What that means is that there’s a wide range of circumstances, and occasionally there is suspicion that the agency ethics official may have been captured by agency management, that they’ve just worked too closely to them and perhaps have other general counsel duties that make them inclined to give the benefit of the doubt to senior officials.

There are many, many who do not get captured by agency managers and who do an incredible job of standing up to them and saying no to them for their own good. But when you have that occasionally happen, it hurts the entire program.

Do ethics officials have enough authority?

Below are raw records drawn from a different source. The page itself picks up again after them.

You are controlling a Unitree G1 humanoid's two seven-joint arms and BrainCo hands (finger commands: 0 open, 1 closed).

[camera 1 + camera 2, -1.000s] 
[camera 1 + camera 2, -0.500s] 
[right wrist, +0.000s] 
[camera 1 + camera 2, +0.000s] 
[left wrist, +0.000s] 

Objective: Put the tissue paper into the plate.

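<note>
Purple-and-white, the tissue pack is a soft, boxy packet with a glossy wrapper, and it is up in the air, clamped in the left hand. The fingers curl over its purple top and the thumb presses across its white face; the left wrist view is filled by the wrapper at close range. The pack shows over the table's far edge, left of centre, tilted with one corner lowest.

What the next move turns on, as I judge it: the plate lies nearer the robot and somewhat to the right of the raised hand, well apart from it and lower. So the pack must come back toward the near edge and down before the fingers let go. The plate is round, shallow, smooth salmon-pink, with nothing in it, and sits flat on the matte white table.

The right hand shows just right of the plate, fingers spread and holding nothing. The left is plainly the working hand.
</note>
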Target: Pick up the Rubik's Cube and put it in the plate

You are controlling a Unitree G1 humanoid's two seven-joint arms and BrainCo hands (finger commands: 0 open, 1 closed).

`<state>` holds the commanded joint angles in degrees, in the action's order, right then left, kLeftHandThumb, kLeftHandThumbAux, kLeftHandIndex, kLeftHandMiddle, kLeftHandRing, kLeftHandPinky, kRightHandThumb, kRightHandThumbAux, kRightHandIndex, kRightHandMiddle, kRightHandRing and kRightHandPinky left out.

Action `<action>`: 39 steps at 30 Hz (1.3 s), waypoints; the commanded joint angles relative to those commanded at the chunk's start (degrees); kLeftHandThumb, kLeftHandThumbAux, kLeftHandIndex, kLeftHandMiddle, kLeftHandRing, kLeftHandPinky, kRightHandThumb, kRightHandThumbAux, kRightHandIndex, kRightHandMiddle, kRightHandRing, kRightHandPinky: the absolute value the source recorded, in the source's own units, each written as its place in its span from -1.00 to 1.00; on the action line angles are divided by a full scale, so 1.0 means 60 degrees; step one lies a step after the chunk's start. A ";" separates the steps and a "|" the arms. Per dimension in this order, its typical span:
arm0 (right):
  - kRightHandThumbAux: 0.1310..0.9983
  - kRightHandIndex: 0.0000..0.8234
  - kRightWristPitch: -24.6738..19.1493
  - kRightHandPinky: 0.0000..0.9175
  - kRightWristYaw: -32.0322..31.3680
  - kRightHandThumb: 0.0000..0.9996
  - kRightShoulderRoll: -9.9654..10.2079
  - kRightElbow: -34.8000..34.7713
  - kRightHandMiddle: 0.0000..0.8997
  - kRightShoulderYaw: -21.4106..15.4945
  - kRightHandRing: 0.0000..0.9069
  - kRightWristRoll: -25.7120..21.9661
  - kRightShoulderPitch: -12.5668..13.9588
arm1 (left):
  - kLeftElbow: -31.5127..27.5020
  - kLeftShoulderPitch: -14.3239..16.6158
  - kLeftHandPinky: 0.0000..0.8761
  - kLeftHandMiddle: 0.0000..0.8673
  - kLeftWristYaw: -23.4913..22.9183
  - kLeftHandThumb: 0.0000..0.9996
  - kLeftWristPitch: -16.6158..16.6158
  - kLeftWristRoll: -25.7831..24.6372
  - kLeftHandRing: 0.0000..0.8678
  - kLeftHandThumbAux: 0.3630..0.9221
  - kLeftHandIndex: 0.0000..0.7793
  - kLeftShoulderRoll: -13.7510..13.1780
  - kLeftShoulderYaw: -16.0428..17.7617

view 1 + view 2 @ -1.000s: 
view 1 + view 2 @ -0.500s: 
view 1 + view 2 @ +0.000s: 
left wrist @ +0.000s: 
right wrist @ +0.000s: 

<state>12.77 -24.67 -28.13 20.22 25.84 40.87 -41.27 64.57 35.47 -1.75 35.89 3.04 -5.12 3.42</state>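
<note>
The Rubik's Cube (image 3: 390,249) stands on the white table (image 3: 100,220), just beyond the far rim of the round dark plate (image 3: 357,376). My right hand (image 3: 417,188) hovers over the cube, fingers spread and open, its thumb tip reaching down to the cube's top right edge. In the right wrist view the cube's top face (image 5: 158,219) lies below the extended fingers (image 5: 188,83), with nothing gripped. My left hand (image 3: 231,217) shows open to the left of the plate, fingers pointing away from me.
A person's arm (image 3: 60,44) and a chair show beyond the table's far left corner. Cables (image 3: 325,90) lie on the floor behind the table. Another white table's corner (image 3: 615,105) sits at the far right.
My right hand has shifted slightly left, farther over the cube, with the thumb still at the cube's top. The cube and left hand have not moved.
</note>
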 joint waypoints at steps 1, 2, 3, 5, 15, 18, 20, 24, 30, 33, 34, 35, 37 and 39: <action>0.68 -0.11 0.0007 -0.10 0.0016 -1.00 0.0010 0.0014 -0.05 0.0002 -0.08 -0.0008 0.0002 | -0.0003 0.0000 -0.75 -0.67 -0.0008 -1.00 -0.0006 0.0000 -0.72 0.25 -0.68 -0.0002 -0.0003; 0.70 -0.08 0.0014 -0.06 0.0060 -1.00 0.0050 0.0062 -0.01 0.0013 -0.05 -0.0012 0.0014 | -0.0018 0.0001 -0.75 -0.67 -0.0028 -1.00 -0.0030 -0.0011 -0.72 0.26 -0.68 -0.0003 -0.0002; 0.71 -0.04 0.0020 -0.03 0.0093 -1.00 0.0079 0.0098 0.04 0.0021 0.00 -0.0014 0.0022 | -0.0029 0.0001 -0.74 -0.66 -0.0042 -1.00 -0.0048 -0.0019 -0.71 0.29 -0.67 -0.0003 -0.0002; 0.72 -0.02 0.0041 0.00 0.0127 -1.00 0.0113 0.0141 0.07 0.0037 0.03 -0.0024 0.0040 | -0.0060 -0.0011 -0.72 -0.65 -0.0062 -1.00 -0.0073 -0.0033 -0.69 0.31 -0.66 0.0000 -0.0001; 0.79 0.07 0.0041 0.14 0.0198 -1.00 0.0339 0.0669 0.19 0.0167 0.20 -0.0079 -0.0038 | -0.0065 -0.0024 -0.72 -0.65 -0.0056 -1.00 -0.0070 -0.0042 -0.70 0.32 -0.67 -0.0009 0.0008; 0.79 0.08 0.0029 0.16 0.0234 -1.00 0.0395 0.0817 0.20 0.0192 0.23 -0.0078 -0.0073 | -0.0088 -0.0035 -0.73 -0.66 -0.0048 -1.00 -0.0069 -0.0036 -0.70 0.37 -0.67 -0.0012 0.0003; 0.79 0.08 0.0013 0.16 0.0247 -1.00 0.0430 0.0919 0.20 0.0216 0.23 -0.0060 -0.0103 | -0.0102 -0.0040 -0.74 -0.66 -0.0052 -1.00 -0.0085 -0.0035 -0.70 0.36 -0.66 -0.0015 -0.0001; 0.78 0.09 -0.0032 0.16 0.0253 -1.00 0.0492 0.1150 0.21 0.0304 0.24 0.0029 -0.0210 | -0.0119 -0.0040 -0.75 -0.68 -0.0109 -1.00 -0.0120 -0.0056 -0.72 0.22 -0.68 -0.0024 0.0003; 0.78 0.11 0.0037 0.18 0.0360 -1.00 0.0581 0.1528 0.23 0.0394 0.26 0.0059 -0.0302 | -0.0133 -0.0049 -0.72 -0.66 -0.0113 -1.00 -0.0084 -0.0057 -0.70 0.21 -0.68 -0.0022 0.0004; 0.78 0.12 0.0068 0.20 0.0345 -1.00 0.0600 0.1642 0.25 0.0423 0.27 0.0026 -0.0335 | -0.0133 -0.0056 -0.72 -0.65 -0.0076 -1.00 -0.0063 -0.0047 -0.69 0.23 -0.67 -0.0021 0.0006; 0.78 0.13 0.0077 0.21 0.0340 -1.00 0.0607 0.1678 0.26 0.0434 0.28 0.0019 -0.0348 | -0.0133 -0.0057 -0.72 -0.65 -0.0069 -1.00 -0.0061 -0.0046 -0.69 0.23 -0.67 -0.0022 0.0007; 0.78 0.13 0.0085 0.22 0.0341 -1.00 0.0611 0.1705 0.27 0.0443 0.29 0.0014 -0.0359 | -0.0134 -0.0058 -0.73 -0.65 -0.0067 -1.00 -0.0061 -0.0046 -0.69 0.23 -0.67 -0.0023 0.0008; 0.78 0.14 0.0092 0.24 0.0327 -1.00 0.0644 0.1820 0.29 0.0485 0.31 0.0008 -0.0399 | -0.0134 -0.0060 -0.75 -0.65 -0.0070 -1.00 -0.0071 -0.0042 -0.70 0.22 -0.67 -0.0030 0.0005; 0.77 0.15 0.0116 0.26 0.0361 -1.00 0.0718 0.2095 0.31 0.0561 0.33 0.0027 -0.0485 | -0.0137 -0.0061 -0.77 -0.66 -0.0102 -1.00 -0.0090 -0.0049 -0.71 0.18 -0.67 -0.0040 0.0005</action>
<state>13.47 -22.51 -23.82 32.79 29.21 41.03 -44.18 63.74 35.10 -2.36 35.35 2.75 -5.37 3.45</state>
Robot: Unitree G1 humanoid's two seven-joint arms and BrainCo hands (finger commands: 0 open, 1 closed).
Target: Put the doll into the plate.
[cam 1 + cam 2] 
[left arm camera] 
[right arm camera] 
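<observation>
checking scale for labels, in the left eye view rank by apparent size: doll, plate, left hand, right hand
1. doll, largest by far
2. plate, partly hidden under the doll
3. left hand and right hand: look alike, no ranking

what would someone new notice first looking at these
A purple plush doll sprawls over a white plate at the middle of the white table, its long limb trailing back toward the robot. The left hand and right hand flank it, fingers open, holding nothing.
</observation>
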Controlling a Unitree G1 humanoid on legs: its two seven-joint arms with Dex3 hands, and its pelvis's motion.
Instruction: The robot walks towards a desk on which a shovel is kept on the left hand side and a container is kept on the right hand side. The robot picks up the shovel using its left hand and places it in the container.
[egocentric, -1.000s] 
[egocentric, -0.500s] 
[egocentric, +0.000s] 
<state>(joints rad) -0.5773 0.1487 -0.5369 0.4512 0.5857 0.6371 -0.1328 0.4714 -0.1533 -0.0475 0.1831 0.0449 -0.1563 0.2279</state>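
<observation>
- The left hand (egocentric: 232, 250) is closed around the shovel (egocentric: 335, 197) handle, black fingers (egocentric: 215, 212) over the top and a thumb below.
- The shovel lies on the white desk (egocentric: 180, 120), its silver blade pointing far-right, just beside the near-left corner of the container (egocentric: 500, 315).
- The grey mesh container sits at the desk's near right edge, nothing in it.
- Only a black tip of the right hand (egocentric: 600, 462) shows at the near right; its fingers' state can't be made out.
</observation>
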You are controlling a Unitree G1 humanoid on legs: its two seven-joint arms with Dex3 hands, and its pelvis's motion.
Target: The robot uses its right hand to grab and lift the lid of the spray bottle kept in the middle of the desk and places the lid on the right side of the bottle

There’s a limit to what can be done because the existing legal framework doesn’t give ethics officials enough power to do much more than simply recommend a course of action, and then if they come across potential legal violations, referral to an inspector general.

I think the ethics rules need to be strengthened so that ethics officials, and particularly centralized ethics officials, have more power to actually say "no" and forbid somebody from participating in a thing or forbid them from accepting a gift and require certain actions.

Do you think House Democratic oversight of the administration could affect appointees and their policy priorities?

I think it’s going to affect things enormously.

I have particularly great confidence in the people who are going to be leading the House Oversight and Government Reform Committee, particularly Elijah Cummings, who I think is going to be in a position to really dig in and get a lot of this information and demand answers and put people on the hot seat.

On some level, I think that’s going to actually even deter some of the bad eggs who’ve been going into the Trump administration from coming in in the first place, and it’s certainly going to push a number out.

How can the administration respond?

The No. 1 choice this administration could make would be to turn over a new leaf and make a commitment to ethics and send a message that it matters.

The problem is that would have to start with a president who has chosen not to divest his financial interests and has chosen to spend a quarter to a third of his time in office frolicking at his own properties and promoting them vigorously.

Barring that, I think my advice is lawyer up because they may be in big trouble.

This interview has been edited and condensed for clarity.